WORK TASK: Return the data below exactly, but only from the line containing "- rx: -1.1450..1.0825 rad" through the line containing "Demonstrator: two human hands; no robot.", with both of those lines included.

DATASET SECTION:
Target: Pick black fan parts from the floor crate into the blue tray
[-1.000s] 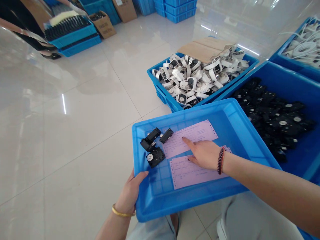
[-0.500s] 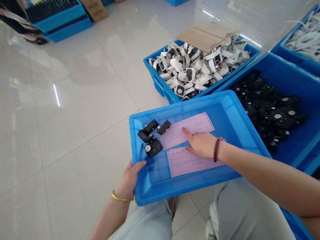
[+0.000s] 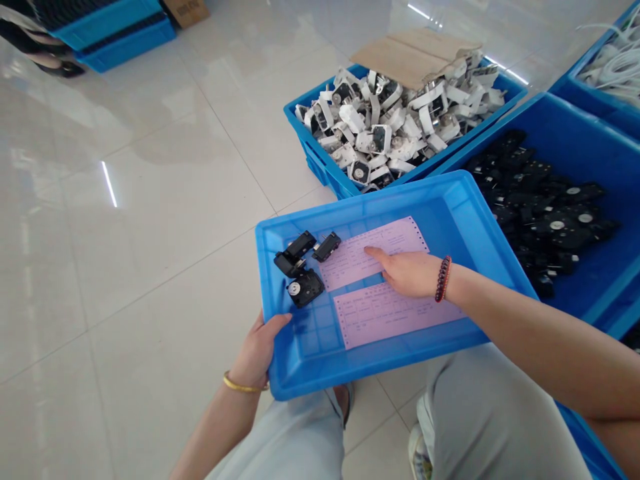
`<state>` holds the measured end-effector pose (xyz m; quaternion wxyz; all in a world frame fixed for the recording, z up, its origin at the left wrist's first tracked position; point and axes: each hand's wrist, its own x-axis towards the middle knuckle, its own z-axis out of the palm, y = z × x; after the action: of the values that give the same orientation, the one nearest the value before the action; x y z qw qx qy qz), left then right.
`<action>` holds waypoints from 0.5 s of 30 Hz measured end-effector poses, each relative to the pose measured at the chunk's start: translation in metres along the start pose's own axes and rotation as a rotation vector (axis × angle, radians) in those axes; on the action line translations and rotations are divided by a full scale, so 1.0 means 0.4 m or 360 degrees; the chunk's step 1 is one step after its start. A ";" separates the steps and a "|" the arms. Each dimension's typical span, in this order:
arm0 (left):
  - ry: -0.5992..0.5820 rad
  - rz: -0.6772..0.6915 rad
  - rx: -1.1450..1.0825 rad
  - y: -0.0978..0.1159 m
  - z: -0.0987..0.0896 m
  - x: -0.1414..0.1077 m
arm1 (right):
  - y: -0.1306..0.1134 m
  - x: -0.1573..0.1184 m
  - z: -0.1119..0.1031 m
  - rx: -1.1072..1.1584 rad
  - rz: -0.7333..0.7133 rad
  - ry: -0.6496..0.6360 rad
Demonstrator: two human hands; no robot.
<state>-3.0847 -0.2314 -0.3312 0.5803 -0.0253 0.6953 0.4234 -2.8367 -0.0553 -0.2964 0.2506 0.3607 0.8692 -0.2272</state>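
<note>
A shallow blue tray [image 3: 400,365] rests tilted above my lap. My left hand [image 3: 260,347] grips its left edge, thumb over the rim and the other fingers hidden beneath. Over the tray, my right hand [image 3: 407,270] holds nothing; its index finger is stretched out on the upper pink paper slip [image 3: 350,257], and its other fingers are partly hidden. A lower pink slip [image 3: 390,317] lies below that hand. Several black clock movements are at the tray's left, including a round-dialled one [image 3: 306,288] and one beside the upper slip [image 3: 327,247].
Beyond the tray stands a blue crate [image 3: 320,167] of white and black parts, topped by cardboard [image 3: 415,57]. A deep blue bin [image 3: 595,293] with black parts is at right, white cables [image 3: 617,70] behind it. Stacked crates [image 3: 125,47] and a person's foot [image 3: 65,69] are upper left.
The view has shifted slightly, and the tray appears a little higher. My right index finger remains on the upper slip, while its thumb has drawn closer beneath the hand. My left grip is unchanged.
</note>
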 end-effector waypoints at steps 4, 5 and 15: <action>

ANSWER BOX:
  - rx: -1.1450..1.0825 rad
  - y: -0.0978..0.1159 m
  - z: -0.0987..0.0896 m
  - x: -0.1414..0.1077 m
arm1 (right):
  - y: -0.1306..0.1134 m
  - x: -0.1573..0.1184 m
  - z: -0.1119..0.1031 m
  - rx: -1.1072..1.1584 rad
  - rz: -0.7333..0.7133 rad
  - ry: -0.6496..0.6360 rad
Demonstrator: two human hands; no robot.

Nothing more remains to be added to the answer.